Most of the value in this paper are in detailed qualitative accounts, but for reference these were some of the key findings:

· While the company had an almost incident-free recent history, it “turned out to be ill-equipped to handle future risks and many well-known daily problems”

· Safety was seen to be borrowed from in order to meet acute production goals

· Organisational learning from incidents was fragmented into small organisational or production units without company-wide learning

Next I’ll go through some of the key areas of the paper.

Safety Versus Production

Both operators and managers believed that safety and production were the two most important goals and had to be met simultaneously. This resulted in situations were employees had to decide between safety and production but couldn’t do both.

It’s said that while the incompatible goals “arose at the organizational level”, the goal conflicts were “pushed down into local operating units”. These goal conflicts were negotiated and solved by workers I the form of “thousands of daily decisions and trade-offs”.

While operators and managers did try to deal with the conflicting goals simultaneously, trade-offs were “always the final resolution”.

Small incidents were also neglected and often considered as normal side-effects of daily work. The daily trade-offs also meant operators would work around some processes, like not wearing all required PPE because this would eat up necessary minutes of production time.

Relating to Hollnagel’s ETTO principle – people genuinely tried to meet their internalised goals (do what they’re supposed to do, or believe is reasonable), while being as thorough and efficient as possible, without being too thorough or using unnecessary effort.

The paper nicely articulates that: “Underlying organizational pressures and preferences were reproduced in what individual people did and valued (or undervalued), in a way that was invisible for the organization as a whole”.

Importantly, these daily optimising trade-offs were considered by workers as a source of considerable professional pride and a sign of expertise.

While people relayed the business logics of ‘safety first’, and seemingly contradicted this with their actions, further probing revealed a more nuanced belief system. Firstly, the main goal was rather seen as keeping production running to meet client expectations. Middle managers and others doubted that “safety was unconditionally put first by their superiors”, and felt that other goals like production, costs or delivery were at least equal.

This is an example of “conceptual integration” in organisations, or doublespeak.

The daily trade-offs were evident based on discussions and observations. It’s unreasonable to be expected to manage both safety and efficiency to a great extent in a given time, so sacrificing decisions have to be made to deal with the goals.

The Internalisation of External Pressure

They go over goal conflicts and pressures again that workers and managers face every day. “Safety is never the only goal in systems”, with economic pressures cost, production and more. Many operators have “internalized these multiple goals and try to achieve all of them simultaneously with their best efforts”.

One person related the process of monitoring a process every 15 mins. If you monitor after 16 mins then you have to fill in a report and the ‘paper error’ gets filed in the office. To avoid that, they write down that they checked the process on time.

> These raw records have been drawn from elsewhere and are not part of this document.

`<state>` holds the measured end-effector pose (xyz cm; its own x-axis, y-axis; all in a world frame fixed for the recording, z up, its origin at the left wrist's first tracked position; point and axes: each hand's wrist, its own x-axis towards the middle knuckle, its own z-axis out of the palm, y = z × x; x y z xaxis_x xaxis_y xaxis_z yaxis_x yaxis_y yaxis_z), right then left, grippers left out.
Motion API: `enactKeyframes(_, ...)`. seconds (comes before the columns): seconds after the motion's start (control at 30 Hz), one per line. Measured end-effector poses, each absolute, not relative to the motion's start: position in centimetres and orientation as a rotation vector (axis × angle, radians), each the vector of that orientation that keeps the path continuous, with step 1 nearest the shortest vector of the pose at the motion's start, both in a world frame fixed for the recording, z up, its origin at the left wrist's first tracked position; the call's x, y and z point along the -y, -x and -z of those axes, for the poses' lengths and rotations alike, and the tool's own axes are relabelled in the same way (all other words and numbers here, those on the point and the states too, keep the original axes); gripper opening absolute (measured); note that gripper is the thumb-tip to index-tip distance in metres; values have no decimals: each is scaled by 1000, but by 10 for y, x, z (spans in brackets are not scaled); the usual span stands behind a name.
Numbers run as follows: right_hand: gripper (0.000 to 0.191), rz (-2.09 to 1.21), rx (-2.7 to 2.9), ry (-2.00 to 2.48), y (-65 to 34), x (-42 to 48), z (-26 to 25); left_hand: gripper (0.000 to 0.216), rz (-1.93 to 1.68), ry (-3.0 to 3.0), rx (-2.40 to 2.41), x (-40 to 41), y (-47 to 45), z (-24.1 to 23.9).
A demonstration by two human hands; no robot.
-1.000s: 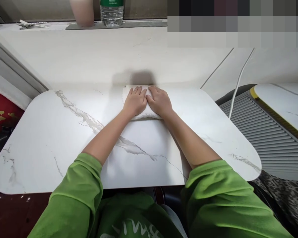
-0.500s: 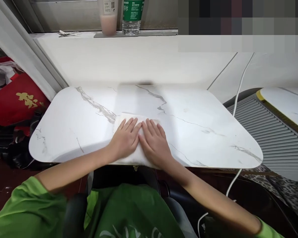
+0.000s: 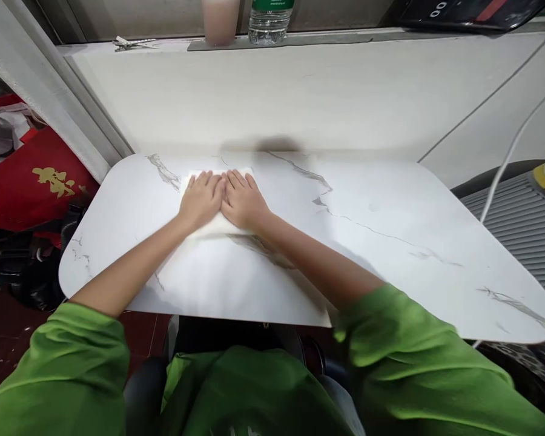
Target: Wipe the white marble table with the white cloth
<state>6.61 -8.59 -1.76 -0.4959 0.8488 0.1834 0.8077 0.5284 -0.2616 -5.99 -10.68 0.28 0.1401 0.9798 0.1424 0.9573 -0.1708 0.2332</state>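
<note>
Both my hands lie flat, side by side, on a white cloth (image 3: pixel 220 227) spread on the marble-patterned tabletop (image 3: pixel 390 206). My left hand (image 3: pixel 200 200) covers the cloth's left part, fingers stretched out and pointing away from me. Beside it my right hand (image 3: pixel 244 201) presses on the right part, its fingers also extended. The two hands touch at the thumbs and index fingers. Much of the cloth is hidden beneath my palms; its far edge and near edge show. Whether it is fabric or thick paper I cannot tell.
On the ledge behind stand a clear bottle with green label (image 3: pixel 271 23) and a pinkish cup (image 3: pixel 221 21). Hair clips (image 3: pixel 131 43) lie at its left, a dark device (image 3: pixel 476 13) at its right. A red bag (image 3: pixel 39 181) is at left, a white cable (image 3: pixel 511 151) at right.
Both hands have slid the cloth away from me and to the left across the tabletop, arms reaching farther out. The view has tilted down slightly.
</note>
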Motion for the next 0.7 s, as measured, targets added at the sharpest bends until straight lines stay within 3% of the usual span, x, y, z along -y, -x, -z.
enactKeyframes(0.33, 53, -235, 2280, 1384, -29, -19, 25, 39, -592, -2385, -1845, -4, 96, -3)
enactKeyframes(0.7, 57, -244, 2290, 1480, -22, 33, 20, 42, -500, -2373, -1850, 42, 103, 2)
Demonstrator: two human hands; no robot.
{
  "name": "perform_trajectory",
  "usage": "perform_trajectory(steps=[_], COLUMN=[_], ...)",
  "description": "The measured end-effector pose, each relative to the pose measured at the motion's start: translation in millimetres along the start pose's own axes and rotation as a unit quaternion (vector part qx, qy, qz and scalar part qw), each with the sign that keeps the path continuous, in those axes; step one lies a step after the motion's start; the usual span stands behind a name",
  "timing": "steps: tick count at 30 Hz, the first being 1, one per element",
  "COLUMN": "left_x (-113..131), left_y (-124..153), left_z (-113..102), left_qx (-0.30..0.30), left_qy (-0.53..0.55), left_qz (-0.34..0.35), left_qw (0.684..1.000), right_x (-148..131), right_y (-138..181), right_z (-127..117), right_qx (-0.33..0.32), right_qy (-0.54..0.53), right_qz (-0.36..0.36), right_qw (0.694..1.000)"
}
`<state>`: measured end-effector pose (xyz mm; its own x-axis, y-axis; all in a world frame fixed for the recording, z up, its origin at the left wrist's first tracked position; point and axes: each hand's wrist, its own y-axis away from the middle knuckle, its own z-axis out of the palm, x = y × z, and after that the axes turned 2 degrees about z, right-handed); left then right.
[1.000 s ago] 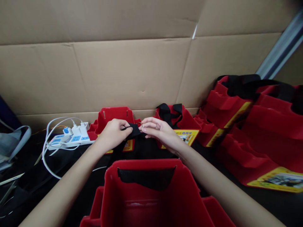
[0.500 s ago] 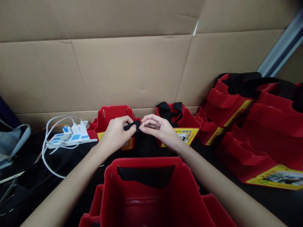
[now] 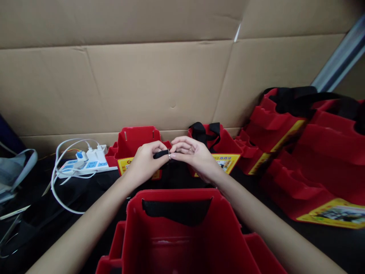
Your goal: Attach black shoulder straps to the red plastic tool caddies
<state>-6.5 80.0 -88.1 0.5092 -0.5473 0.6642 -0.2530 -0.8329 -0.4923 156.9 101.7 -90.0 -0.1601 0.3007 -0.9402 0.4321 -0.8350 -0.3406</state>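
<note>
Over the far rim of the nearest red plastic box, my two hands meet. In my left hand, closed fingers pinch a black webbing strap. A small shiny metal buckle sits at the end of that strap, and the fingertips of my right hand are closed on it. Its exact shape is too small to tell. Another stretch of black webbing runs through slots across the inside of the near box's far wall.
Behind my hands stand a red box with bare slots and a red box with black straps. More strapped red boxes crowd the right. A power strip with white cables lies left. Cardboard covers the back.
My left fingers have shifted along the strap, and the buckle now lies between both hands' fingertips. The strap looks straighter. The boxes stay where they were.
</note>
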Motion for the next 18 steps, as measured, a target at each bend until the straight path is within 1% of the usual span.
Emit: perform_trajectory(steps=[2, 4, 5, 7, 10, 12, 15, 18], left_x=[1.4, 3.4, 4.4, 6.0, 7.7, 8.7, 9.9, 10.4], left_y=[1.0, 1.5, 1.3, 0.6, -0.8, -1.4, -1.6, -1.3], left_z=[0.2, -3.3, -5.9, -11.3, -17.8, -21.1, -25.4, -27.5], left_qx=[0.034, 0.042, 0.027, -0.019, -0.056, -0.066, -0.072, -0.065], left_qy=[-0.005, -0.030, -0.035, -0.015, 0.020, 0.029, 0.059, 0.107], left_qz=[0.031, 0.080, 0.100, 0.118, 0.112, 0.110, 0.090, 0.047], left_qw=[0.999, 0.995, 0.994, 0.993, 0.992, 0.991, 0.992, 0.991], right_x=[-1.4, -3.3, -4.1, -5.3, -7.1, -9.4, -14.1, -17.7], right_y=[0.7, 1.6, 2.0, 2.4, 0.8, -2.5, -9.8, -15.4], right_z=[-1.1, -1.9, -2.0, -2.2, -5.3, -12.3, -30.1, -43.6], right_qx=[0.015, 0.018, 0.016, 0.006, -0.005, 0.009, 0.077, 0.146], right_qy=[-0.042, -0.070, -0.079, -0.100, -0.137, -0.151, -0.159, -0.191], right_qz=[0.018, 0.041, 0.053, 0.075, 0.094, 0.095, 0.067, 0.027], right_qw=[0.999, 0.997, 0.995, 0.992, 0.986, 0.984, 0.982, 0.970])
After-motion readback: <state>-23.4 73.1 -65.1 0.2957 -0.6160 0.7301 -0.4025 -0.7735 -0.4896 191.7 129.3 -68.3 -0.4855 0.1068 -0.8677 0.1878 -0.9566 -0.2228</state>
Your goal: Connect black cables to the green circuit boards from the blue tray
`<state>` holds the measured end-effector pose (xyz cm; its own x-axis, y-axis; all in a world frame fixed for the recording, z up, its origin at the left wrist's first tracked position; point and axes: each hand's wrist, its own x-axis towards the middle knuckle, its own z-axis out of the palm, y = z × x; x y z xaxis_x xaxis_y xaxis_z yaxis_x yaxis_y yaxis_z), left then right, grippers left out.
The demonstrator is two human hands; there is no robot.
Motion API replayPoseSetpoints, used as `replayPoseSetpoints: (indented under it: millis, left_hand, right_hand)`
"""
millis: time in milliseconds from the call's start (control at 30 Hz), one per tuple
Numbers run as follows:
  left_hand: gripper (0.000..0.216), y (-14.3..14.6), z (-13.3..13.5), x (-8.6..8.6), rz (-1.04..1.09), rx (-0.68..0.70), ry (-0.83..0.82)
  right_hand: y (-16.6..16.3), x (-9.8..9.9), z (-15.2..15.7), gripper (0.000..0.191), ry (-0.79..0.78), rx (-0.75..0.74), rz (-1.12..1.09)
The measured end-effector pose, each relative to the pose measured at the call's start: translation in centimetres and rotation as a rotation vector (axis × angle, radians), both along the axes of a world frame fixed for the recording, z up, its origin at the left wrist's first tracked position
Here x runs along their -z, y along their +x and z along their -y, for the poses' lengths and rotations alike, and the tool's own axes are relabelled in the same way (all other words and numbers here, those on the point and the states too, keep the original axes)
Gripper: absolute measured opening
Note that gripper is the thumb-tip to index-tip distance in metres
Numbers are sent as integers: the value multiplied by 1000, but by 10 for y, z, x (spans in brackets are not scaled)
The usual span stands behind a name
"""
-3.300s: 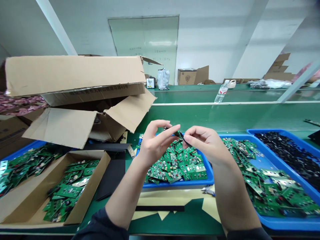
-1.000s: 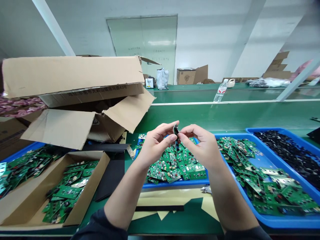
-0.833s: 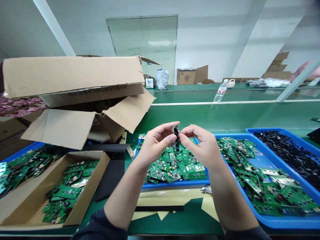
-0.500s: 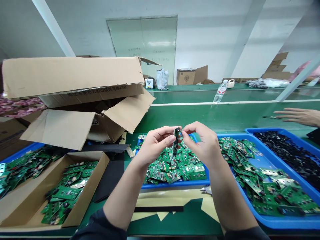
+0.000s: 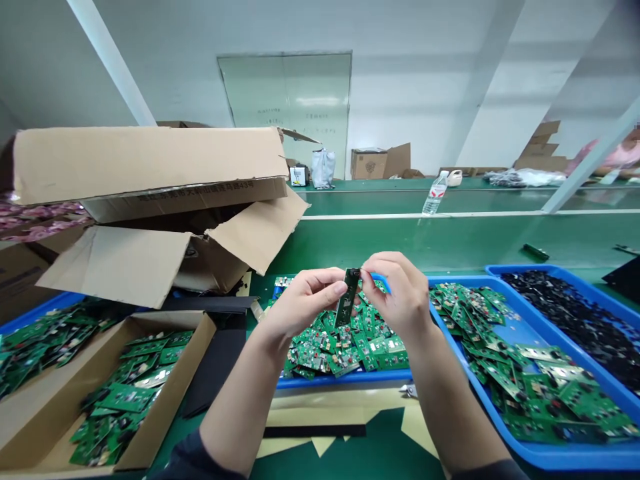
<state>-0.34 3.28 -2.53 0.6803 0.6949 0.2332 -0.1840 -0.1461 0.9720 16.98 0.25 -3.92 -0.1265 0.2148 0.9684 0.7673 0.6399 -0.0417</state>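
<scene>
Upright between my hands is a narrow green circuit board point(image 5: 347, 301) with a black part at its top end. My left hand point(image 5: 305, 303) is closed on the board's left edge, thumb in front. The thumb and forefinger of my right hand point(image 5: 397, 293) pinch at the top right corner, by the black part; whether a small piece is between those fingertips is hidden. Below and behind both hands, a blue tray point(image 5: 350, 379) holds a heap of similar boards. Silver-tipped cutters point(image 5: 409, 390) lie partly hidden by my right forearm.
On the right stand a blue tray of boards point(image 5: 565, 457) and a blue tray of small black parts point(image 5: 493, 270). A loose board point(image 5: 536, 252) lies behind them. Leftward are an open carton point(image 5: 175, 393) of boards and large cardboard boxes point(image 5: 150, 163). A water bottle point(image 5: 435, 193) stands farther back.
The board in my hands has turned, showing more of its green face. Another person's hand at the right has gone from view, and a board now lies on the bench there. The view has shifted slightly.
</scene>
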Motion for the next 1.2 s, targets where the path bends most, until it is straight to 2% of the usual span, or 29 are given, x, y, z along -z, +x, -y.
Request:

One manager related that the higher up the hierarchy you are, the more goals you have to balance. The lower down the hierarchy, the more localised are your goals.

However, the authors argue that the opposite relationship existed in practice because goals are usually cascaded down the hierarchy; known as the management by objectives principle.

The findings indicate that it is “very difficult to put safety first”. To be successful, it’s said that every level in the plant and company must “recognize the hazards of these external pressures and seriously internalize safety first”.

The Normalisation of Daily Risk

Next the paper spoke about how big accidents happened zero to 5 times a year according to workers, and minor accidents happen all the time.

Most workers reported events like skin burns and acid in the eyes as minor incidents. Workers seemed so used to the frequency of these events that didn’t consider a burning incident as a big thing.

They argue that crucial for managers to be aware is that this normalisation of risk exists, and is normally not reported when events happen. Workers didn’t “consider these daily events as incidents and believed they were naturally associated with normal work”.

Further, their boundaries of what is an incident was redefined based on the frequency of the events; hence, things of concern to managers were normalised to workers.

Additionally, the departure from procedures or manuals were also normalised, where “procedures and manuals functioned as guidelines instead of fixed and mandatory rules”.

Considering that operators faced about 400 overall procedures and 10-30 local procedures in every plant, procedural departures wasn’t surprising. Hence, “Sometimes the sheer number of procedures or manuals made it impossible to follow them”. Experienced operators remarked that they knew which situations were dangerous or not.

The authors ask whether these are examples of people ignoring good rules or if the rules are bad and unsuited to the demands of real work? It’s observed that “real practice is continually adrift from official written guidance, settling at times, unsettled, and shifting at others”.

Departures from the original rules become normalised and routine over time.

Moreover, written instructions don’t cover all issues in reality – sometimes they’re underspecified, others over-specified. People adapt to procedures locally to create safety because there’s always a gap between a rule and practice.

They argue that’s often more fruitful to “look at such gap-closing as a creation of safety than at the ‘‘violation’’ of some procedure”. Our goal should be to make the gaps visible and “provide a basis for learning and adaptation where necessary”.

Hence, organisations should be rather focused on monitoring and understanding the gaps and improving the system to suit.

Organisations must also develop ways to support a person’s skill at judging when and how to adapt, and use of formal MOC processes to manage process changes.

Closing the Loop of Learning

They also found that a major source of dissatisfaction among operators was how the company learned (or didn’t) from failures.

Organisational learning seemed to be more based on individual experience rather than on structured learning processes that covered the whole company.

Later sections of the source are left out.